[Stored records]
_ _ _ _ _
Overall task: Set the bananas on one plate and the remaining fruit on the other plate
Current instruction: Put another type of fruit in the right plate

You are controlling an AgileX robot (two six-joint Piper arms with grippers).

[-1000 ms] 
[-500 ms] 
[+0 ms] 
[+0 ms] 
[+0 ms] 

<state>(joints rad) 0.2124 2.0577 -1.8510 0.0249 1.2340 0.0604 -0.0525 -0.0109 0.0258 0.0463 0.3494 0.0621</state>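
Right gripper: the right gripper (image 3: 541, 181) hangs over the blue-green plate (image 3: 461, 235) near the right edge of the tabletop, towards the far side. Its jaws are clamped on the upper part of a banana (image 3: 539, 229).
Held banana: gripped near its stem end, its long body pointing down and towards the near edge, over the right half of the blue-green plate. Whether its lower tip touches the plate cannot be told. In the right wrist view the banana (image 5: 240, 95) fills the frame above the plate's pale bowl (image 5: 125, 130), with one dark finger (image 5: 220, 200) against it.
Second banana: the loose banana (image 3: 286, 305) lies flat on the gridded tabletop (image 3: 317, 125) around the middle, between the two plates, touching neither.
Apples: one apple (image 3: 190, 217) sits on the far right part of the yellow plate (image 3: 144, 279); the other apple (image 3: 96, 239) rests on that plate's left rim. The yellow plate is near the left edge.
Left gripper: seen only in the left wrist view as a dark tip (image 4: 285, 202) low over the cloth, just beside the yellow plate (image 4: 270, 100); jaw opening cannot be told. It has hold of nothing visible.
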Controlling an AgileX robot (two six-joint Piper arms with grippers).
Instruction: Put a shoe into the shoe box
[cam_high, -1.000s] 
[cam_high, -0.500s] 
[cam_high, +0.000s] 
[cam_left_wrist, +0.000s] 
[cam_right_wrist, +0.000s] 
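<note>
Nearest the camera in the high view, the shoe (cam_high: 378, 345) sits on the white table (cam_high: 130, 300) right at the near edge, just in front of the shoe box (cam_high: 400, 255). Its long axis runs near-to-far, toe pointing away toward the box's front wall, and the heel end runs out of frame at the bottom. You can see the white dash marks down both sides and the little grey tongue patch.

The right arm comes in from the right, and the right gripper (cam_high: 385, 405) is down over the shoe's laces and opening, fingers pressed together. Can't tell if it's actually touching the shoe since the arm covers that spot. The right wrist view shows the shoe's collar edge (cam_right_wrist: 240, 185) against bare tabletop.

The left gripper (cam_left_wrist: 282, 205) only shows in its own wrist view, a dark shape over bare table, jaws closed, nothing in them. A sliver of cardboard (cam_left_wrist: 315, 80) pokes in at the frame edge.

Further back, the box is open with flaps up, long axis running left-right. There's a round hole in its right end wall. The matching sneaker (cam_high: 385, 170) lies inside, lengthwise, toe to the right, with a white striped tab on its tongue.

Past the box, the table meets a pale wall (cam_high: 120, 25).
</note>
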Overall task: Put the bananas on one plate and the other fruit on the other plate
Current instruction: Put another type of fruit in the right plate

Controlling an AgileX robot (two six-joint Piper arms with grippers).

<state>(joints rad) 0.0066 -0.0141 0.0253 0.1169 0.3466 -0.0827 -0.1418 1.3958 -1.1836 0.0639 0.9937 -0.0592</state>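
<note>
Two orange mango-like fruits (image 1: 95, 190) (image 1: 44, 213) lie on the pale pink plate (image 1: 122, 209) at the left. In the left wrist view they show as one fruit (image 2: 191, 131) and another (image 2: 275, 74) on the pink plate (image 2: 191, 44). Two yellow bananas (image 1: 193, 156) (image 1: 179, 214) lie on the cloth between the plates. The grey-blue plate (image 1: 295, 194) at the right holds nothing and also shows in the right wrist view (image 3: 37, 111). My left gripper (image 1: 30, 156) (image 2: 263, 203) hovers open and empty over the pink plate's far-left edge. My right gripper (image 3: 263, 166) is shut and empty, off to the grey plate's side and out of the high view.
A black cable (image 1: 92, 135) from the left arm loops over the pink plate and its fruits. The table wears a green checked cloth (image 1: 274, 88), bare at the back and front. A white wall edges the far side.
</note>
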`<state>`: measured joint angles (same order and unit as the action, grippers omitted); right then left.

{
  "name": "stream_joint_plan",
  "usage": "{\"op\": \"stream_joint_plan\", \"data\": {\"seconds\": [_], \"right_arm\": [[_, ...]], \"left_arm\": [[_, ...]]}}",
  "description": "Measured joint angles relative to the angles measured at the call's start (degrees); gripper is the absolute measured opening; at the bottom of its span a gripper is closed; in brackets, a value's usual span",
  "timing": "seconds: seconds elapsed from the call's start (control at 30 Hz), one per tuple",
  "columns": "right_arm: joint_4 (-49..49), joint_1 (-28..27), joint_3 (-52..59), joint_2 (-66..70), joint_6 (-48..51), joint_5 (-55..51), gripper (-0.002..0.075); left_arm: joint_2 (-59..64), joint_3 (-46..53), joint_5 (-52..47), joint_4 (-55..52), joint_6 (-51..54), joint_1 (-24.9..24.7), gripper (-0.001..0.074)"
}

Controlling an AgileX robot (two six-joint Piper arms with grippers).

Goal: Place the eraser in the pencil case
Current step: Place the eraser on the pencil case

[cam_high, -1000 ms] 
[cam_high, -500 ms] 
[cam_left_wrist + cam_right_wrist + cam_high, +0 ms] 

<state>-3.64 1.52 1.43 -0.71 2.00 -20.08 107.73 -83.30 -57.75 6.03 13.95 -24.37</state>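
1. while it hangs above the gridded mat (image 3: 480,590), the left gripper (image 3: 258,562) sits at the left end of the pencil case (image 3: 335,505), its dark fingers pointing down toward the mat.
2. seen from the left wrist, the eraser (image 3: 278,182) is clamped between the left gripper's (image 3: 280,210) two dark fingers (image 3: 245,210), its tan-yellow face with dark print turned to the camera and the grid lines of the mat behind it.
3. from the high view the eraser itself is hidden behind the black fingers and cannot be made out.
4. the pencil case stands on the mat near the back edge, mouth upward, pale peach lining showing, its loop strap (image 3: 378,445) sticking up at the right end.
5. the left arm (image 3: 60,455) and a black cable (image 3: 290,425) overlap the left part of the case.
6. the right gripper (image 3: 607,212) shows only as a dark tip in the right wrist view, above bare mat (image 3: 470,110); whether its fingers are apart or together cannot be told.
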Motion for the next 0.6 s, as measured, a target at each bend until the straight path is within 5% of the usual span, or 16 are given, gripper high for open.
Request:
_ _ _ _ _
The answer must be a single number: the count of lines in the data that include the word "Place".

2